The Experiments in Education Theory (ExET) project does not offer an ‘apology’ for theory. An apology is not required. Rather it seeks to understand the real contribution theory can and does make. The project recognises the central place of practice, but those engaged in educational practices need opportunities to reflect.

Of course practitioners have always reflected, but often piecemeal and on their own, then later on the experiences of others, drawing conclusions for their educational practices from those reflections. Those reflections became more organised, more thorough, far-reaching, and what once was a complex but unified process of reflecting the world became more specialised and disintegrated into the different disciplines we nowadays perceive to be academic subjects. Each of these is devoted to investigating and reflecting the world from a specific perspective. However, their reflecting, their theorising, still remains inspired by other perspectives of inquiry. This is also true for Education Studies and its theorising of and about the world. Looking from a specific perspective, the perspective of education, education theory has, throughout history, often prospered through the contributions of conceptual theorists from a variety of what we nowadays call ‘disciplines’ such as, but not confined to, anthropology, sociology, theology, philosophy, psychology, Gender Studies, etc.; in short: from all the Humanities, Social Sciences, and even the Natural and Formal Sciences.

Whereas the emphasis in Education Studies turns more and more to the empirical side of research, the Experiments in Education Theory (ExET) project is an international attempt to bring together those with an interest in the advancement of conceptual thinking in and about education, broadly conceived. The project operates virtually through this website and electronic communications, and in the ‘real world’ through its conferences, publication and presentations.
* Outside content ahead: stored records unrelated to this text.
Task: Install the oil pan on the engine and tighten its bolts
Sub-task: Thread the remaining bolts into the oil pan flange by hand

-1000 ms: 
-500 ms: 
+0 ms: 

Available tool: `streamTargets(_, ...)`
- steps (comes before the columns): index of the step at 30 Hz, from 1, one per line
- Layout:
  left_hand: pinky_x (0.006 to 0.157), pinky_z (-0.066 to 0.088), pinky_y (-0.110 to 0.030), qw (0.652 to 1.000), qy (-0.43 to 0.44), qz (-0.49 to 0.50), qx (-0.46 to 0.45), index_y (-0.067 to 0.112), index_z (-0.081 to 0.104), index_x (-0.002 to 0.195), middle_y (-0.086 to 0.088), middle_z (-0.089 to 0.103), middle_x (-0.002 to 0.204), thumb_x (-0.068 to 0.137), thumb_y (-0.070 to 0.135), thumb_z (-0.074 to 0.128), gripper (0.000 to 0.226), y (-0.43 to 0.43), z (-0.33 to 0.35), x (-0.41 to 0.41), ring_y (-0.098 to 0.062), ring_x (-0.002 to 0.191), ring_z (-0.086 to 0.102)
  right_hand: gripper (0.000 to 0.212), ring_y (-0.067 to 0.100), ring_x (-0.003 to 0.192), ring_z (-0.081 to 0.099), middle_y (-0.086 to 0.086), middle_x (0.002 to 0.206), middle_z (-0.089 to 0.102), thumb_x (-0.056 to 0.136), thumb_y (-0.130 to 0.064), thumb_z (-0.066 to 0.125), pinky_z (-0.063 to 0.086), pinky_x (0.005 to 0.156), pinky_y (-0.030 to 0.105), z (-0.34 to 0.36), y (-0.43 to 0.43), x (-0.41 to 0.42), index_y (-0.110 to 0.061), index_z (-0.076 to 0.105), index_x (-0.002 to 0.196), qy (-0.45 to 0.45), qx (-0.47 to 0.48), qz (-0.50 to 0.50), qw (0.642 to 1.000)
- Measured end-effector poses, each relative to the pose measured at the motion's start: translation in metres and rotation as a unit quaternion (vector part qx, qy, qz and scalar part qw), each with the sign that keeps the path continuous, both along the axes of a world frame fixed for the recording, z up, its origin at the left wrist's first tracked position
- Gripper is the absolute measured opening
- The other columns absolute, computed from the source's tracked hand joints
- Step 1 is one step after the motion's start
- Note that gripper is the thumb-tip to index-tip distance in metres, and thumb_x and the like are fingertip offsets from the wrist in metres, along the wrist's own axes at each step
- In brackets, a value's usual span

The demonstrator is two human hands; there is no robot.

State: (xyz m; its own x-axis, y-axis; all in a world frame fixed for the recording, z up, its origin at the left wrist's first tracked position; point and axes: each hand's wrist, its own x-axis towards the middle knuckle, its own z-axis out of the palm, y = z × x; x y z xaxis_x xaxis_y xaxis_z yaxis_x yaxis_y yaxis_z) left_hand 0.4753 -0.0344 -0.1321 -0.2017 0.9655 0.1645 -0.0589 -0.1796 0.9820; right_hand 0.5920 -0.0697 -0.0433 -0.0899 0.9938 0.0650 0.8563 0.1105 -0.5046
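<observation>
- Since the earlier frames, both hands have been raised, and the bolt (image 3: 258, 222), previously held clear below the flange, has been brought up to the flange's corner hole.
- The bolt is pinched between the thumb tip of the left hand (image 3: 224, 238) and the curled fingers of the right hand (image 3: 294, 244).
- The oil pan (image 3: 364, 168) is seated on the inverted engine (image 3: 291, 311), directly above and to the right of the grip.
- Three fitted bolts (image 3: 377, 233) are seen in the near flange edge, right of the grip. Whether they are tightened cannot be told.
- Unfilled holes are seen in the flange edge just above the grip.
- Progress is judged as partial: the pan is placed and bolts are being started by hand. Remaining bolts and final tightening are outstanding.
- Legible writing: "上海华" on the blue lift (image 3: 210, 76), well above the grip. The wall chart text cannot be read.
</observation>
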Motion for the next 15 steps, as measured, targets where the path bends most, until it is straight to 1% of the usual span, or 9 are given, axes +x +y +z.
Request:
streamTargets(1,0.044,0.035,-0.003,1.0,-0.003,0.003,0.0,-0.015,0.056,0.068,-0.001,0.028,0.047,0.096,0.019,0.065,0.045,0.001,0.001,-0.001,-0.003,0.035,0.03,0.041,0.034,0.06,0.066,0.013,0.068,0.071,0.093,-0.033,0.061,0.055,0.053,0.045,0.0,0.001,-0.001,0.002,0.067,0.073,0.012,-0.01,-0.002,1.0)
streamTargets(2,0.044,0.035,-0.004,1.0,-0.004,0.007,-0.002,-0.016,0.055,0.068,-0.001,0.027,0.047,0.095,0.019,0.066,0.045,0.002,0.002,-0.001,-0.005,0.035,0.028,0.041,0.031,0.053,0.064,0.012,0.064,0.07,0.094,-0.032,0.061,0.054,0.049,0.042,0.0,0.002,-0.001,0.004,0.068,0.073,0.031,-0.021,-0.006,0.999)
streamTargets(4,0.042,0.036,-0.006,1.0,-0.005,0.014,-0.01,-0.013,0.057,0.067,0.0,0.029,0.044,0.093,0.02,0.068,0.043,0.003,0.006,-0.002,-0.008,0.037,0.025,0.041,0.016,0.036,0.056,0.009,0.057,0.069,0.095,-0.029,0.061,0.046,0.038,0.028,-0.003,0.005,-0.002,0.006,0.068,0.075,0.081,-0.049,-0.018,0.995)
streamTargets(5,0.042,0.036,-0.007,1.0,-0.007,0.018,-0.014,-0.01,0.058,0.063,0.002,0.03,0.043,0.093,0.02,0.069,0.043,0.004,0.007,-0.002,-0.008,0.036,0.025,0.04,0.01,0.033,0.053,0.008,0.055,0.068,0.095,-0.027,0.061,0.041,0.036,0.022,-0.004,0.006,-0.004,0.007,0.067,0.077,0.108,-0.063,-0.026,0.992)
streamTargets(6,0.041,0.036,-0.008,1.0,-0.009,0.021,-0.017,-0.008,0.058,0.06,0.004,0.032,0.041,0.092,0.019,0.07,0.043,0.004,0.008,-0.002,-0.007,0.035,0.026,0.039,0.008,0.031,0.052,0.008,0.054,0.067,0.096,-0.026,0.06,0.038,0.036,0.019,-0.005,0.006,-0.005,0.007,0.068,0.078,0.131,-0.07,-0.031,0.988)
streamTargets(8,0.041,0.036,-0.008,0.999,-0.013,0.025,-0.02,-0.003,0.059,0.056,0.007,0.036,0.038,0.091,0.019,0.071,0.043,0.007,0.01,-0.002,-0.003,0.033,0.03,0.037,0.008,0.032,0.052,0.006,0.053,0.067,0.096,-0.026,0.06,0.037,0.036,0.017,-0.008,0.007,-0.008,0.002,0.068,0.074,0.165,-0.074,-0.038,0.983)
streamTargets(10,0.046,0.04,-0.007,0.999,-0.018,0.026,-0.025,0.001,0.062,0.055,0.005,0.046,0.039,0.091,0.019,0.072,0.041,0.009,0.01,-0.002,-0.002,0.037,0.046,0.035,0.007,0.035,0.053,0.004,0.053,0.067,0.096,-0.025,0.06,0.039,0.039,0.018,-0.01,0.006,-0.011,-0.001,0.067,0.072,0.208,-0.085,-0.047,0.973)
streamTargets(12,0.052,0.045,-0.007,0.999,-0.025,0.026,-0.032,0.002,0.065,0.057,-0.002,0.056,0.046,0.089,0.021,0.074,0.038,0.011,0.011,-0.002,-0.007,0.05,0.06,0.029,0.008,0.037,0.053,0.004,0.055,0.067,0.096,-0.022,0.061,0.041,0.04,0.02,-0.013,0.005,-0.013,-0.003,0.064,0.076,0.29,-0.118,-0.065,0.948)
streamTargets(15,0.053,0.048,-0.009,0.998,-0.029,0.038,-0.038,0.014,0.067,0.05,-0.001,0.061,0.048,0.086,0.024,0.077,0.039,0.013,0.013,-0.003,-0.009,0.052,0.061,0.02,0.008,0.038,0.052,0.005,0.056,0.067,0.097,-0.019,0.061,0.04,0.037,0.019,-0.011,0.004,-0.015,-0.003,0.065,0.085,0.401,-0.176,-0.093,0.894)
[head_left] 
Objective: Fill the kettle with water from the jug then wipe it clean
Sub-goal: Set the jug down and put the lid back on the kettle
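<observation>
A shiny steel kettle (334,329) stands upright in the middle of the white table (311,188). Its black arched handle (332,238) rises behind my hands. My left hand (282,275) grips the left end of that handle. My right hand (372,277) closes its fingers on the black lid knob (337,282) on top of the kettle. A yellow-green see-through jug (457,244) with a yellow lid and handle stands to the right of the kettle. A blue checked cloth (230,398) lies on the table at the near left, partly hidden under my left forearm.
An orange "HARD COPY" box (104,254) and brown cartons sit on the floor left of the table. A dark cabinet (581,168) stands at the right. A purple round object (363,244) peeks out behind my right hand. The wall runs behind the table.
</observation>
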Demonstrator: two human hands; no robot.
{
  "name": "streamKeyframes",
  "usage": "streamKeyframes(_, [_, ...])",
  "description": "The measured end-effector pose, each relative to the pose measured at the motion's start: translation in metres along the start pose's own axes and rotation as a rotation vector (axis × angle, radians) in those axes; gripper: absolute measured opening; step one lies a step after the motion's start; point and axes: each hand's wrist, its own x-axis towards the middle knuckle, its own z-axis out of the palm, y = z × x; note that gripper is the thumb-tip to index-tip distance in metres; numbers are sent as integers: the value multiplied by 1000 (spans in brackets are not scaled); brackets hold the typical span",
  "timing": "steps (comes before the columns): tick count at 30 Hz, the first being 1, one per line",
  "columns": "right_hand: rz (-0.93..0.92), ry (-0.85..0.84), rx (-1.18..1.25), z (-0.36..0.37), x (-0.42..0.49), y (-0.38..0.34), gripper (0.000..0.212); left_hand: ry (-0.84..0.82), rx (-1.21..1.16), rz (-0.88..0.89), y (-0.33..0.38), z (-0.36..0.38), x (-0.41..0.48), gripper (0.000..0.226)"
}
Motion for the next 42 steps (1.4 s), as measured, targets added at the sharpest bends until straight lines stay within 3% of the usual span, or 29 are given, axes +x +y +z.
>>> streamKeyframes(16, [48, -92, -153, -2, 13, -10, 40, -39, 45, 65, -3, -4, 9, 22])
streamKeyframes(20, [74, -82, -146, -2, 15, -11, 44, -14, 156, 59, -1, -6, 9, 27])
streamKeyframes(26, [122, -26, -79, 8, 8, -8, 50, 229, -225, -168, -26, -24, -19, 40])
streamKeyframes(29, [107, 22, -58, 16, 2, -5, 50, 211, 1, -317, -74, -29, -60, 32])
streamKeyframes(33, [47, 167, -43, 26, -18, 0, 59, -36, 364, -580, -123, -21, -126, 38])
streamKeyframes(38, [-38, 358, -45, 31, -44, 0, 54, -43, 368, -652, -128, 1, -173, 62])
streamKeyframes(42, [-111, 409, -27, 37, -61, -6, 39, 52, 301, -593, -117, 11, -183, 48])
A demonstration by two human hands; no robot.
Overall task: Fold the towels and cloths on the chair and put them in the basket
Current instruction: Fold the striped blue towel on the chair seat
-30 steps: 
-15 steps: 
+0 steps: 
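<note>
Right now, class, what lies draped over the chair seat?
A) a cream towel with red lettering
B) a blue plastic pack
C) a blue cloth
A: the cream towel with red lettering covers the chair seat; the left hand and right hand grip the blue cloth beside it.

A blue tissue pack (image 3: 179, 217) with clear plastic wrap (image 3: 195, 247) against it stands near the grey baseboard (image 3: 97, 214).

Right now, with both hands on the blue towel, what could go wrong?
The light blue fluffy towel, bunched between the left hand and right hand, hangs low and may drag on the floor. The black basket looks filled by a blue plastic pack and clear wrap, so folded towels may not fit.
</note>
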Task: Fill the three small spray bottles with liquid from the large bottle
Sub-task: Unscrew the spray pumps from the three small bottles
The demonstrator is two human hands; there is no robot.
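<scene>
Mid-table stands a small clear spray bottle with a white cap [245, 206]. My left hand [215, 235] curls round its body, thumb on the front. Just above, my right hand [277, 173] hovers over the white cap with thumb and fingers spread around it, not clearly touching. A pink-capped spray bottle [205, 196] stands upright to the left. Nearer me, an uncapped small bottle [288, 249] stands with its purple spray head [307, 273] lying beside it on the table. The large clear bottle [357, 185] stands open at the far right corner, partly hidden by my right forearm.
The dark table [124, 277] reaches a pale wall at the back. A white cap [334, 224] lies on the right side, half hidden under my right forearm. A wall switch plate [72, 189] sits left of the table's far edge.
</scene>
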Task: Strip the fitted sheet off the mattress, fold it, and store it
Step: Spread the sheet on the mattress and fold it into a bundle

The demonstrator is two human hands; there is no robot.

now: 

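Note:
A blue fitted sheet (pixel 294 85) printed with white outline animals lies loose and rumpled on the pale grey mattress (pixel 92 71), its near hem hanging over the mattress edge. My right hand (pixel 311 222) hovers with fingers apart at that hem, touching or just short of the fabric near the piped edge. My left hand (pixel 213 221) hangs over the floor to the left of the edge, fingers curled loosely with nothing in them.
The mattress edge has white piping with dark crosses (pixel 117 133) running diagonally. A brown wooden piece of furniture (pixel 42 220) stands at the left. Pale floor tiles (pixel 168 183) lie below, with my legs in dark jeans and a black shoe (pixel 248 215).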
The main aim of ExET is to promulgate thinking about matters educational so that actors therein, at all levels, might benefit from engaging with thought and its relationships with and to action. We take a necessarily broad view of the terms ‘educational’ and ‘theory’ so that we might be inclusive of all who seek to advance knowledge through non-empirical means. We are informed by a range of disciplines and, indeed, new ones that emerge from shared understandings, discussion and debate. We seek to broaden the educational horizon so that all might see the beauty of theory and its place in improving educational fare.